Monday, June 29, 2009

Guest Post: Octopus

Greeting Food Lovers. Once again, our intrepid blogatrix has handed me the keys. Unlike last time, she did so with a good reason: I bought an octopus over the weekend. I got a nice little fella for only 5 bucks at Chicago's World Famous Hagen's Fish Market. I picked him up on Sunday, and he sat in the fridge overnight to defrost. While he thawed, I named him "Vovik" (if you're wondering, Vovik is a diminutive for "Vladimir" -- Billy for Russians).

To begin, I cut off his legs.
I am not a marine biologist, but I know what I do not know. Primarily, I do not know how to clean out the entrails of an octopus, whether ink sacs contain any toxins, or if an octopus head is even remotely tasty. I do know that people usually eat the legs of these things.
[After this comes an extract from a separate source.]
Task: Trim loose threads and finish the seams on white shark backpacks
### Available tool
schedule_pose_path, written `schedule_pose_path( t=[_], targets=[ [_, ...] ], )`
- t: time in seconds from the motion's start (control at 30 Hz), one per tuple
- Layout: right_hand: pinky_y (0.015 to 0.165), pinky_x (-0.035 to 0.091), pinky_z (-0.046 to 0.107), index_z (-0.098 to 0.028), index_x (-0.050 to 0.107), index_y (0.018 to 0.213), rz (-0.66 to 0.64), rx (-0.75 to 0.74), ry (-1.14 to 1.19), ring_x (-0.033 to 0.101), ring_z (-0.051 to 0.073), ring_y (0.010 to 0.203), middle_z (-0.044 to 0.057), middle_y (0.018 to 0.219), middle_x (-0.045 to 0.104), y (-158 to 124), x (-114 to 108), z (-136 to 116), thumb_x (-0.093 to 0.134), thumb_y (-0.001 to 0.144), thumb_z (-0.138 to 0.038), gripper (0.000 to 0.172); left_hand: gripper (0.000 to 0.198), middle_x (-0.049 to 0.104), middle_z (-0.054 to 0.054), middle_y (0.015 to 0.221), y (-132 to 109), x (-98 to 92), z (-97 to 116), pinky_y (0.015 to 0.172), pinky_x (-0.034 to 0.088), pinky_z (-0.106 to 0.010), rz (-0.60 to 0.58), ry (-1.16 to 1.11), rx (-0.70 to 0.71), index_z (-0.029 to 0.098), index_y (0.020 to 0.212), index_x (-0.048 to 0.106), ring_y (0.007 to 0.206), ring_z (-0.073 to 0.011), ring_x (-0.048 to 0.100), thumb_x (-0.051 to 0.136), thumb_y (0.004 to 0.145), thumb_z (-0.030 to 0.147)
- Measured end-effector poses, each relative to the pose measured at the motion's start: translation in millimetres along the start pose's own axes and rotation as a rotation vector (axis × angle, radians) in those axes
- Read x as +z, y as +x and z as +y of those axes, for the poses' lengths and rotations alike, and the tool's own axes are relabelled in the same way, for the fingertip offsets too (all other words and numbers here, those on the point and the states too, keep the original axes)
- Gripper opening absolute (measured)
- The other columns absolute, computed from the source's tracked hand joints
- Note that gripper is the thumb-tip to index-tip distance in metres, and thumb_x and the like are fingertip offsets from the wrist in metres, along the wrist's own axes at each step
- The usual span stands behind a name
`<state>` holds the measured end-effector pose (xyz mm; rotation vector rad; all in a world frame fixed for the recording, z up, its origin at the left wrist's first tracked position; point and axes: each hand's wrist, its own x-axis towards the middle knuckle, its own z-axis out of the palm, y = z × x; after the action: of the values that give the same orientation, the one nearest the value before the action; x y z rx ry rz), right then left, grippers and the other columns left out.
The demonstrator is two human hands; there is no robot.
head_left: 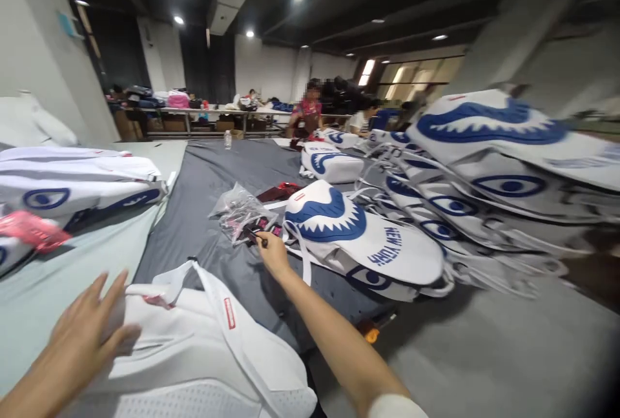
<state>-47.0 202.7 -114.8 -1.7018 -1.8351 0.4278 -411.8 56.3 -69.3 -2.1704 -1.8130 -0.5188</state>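
A white backpack [194, 340] with a small red label on its strap lies at the near edge, its mesh side facing me. Beside its left end is my left hand [80, 334], fingers spread and holding nothing. My right hand [272, 253] reaches forward over the grey cloth, its fingers closed on a small dark object [264, 243] too small to name. Just beyond that hand rests a clear plastic bag [239, 211] with dark and pink items. Right of it lies a white bag [324, 214] with a blue toothed mouth print and "NEW YORK" on its flap.
Several white printed bags [513, 140] are piled on the right. More white bags [97, 179] and red plastic [33, 230] lie on the left. A small bottle [227, 140] stands at the far side of the grey cloth [208, 166]. People are beyond the table.
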Motion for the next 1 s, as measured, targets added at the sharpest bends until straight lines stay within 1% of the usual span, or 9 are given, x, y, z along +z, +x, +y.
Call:
schedule_pose_path(
  t=[0.1, 0.17, 0.3, 0.37, 0.6, 0.73, 0.83, 0.93, 1.0],
  targets=[
    [0.092, 0.052, 0.029, -0.017, 0.071, 0.114, -0.018, -0.177, 0.204, 0.068, 0.017, 0.103, 0.008, 0.113, 0.073, -41.7, -20.9, -38.7, 0.047, 0.094, -0.017, 0.031, 0.048, 0.059, -0.012, 0.135, 10.0, -44.9, 48.3, 0.101, 0.048, -0.049, 0.112, -0.239, -0.016, 0.028, 0.137, 0.052, 0.122, -0.0314, 0.057, 0.049, 0.094, 0.049],
    [0.082, 0.054, 0.028, -0.018, 0.072, 0.106, -0.068, -0.272, 0.424, 0.070, 0.017, 0.091, 0.006, 0.102, 0.076, -70.6, -35.7, -63.3, 0.051, 0.092, -0.023, 0.026, 0.041, 0.067, -0.008, 0.121, 18.0, -63.1, 82.1, 0.080, 0.056, -0.034, 0.061, -0.502, -0.088, 0.027, 0.130, 0.057, 0.102, -0.0226, 0.066, 0.054, 0.093, 0.046],
    [0.063, 0.050, 0.023, -0.019, 0.073, 0.092, -0.242, -0.395, 0.667, 0.067, 0.014, 0.070, 0.001, 0.081, 0.074, -110.3, -56.5, -95.9, 0.059, 0.088, -0.023, 0.015, 0.028, 0.074, -0.002, 0.092, 21.8, -68.7, 121.9, 0.058, 0.049, -0.022, -0.195, -0.852, -0.142, 0.022, 0.115, 0.066, 0.075, -0.0146, 0.067, 0.061, 0.090, 0.034],
    [0.062, 0.049, 0.023, -0.020, 0.072, 0.092, -0.244, -0.507, 0.607, 0.066, 0.014, 0.067, 0.001, 0.079, 0.074, -120.4, -59.0, -102.4, 0.059, 0.090, -0.020, 0.014, 0.014, 0.070, 0.000, 0.074, 14.5, -66.7, 126.8, 0.055, 0.043, -0.021, -0.187, -0.788, -0.079, 0.020, 0.094, 0.069, 0.062, -0.0115, 0.061, 0.057, 0.092, 0.026],
    [0.070, 0.046, 0.028, -0.020, 0.070, 0.097, -0.075, -0.839, 0.253, 0.064, 0.018, 0.079, 0.005, 0.084, 0.072, -136.9, -47.9, -110.0, 0.047, 0.085, -0.001, 0.032, 0.016, 0.071, -0.003, 0.081, -34.1, -68.0, 113.7, 0.066, 0.050, -0.024, 0.180, -0.470, 0.227, 0.018, 0.107, 0.063, 0.072, -0.0136, 0.066, 0.053, 0.096, 0.017],
    [0.065, 0.043, 0.025, -0.020, 0.070, 0.097, -0.080, -0.762, 0.256, 0.066, 0.017, 0.076, 0.004, 0.085, 0.074, -124.9, -28.1, -120.0, 0.046, 0.081, -0.001, 0.035, 0.051, 0.060, -0.015, 0.134, -65.0, -60.3, 79.4, 0.107, 0.046, -0.045, 0.256, -0.274, -0.036, 0.020, 0.142, 0.043, 0.128, -0.0268, 0.055, 0.059, 0.095, 0.032],
    [0.064, 0.041, 0.025, -0.023, 0.072, 0.100, -0.227, -0.640, 0.153, 0.068, 0.018, 0.076, 0.003, 0.085, 0.075, -111.3, -9.9, -136.7, 0.051, 0.080, -0.005, 0.034, 0.084, 0.037, -0.022, 0.155, -83.6, -49.9, 47.0, 0.113, 0.037, -0.058, 0.126, -0.098, -0.367, 0.018, 0.153, 0.024, 0.144, -0.0376, 0.036, 0.066, 0.088, 0.049],
    [0.063, 0.039, 0.026, -0.026, 0.074, 0.103, -0.484, -0.567, -0.094, 0.070, 0.021, 0.081, 0.003, 0.089, 0.077, -104.3, 4.3, -160.2, 0.058, 0.078, -0.007, 0.035, 0.083, 0.049, -0.018, 0.147, -93.8, -41.0, 28.4, 0.103, 0.049, -0.050, -0.108, -0.136, -0.483, 0.018, 0.152, 0.026, 0.132, -0.0343, 0.052, 0.068, 0.086, 0.047],
    [0.063, 0.037, 0.027, -0.027, 0.075, 0.100, -0.630, -0.598, -0.233, 0.071, 0.023, 0.085, 0.005, 0.090, 0.077, -104.1, 10.5, -175.2, 0.059, 0.079, -0.009, 0.033, 0.071, 0.058, -0.013, 0.139, -96.6, -37.7, 25.5, 0.097, 0.053, -0.044, -0.143, -0.156, -0.483, 0.020, 0.147, 0.035, 0.123, -0.0301, 0.060, 0.067, 0.087, 0.041]
  ],
)
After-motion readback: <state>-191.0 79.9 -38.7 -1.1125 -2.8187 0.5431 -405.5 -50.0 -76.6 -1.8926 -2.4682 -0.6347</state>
Contrary to popular opinion, the animal order of Octopada is not filled with the children of Cthulhu. Certainly, they are intelligent; biologists presume they are the most intelligent invertebrates besides Anthony Kennedy. What this means for the typical amateur chef is simply that I didn't want him to swim away while I was preparing the meal. Fortunately, my kitchen is above water, Vovik was already dead, and I quickly took care of his legs.

Despite their cozy appearance, your average Octopus has a rather tough texture. Therefore, you'll need to use a pressure cooker or be prepared for a long simmer. I don't have a pressure cooker, so Vovik needed time on the stove. I used a smaller pot and added:


1/2 cup white wine
3/4 cup water
1 tbsp parsley
1 tbsp thyme
2 bay leaves
2 cloves of garlic

This is Vovik just before I turned on the heat.

The last time I cooked an octopus, an hour simmer was not enough. I left Vovik on the stove for an hour and a half because that is how long I could wait before eating.


After about an hour of simmering, I realized that -- while Vovik knew what he was doing --I had no plan for the rest of the meal. So I whipped up a quick salad, started boiling some pasta, and tried to finagle some kind of ragu sauce. Mostacholli and summer salad are straight-forward. Unfortunately, I was a little late to the game for the pasta sauce; I had to start with sauce-from-a-jar and just spruce it up. While the sauce heated, I chopped up Vovik and quickly cooked some calamari that was in the freezer.


Here, you can see the cooked octopus leg (note the size difference), calamari, and a few to-do notes on the back of my hand.

The pasta, calamari, and octopus were all ready at the same time; I tossed everything together to keep warm while the wife was on her way home.

The ninety minute simmer seemed to be enough. Vovik was tender -- as far as octopus goes. Unfortunately, the flavor got overwhelmed by the rest of the sauce. I liked the extra texture that Vovik gave to the sauce, but he had a nice subtle flavor from the wine and spices that was lost after everything came together. In any event, everything came together nicely.

1 comment:

Valerie said...

Another amazing post! I love the nickname for your meal. I guess when you have something as unusual as an octopus inside your fridge, you might as well get friendly.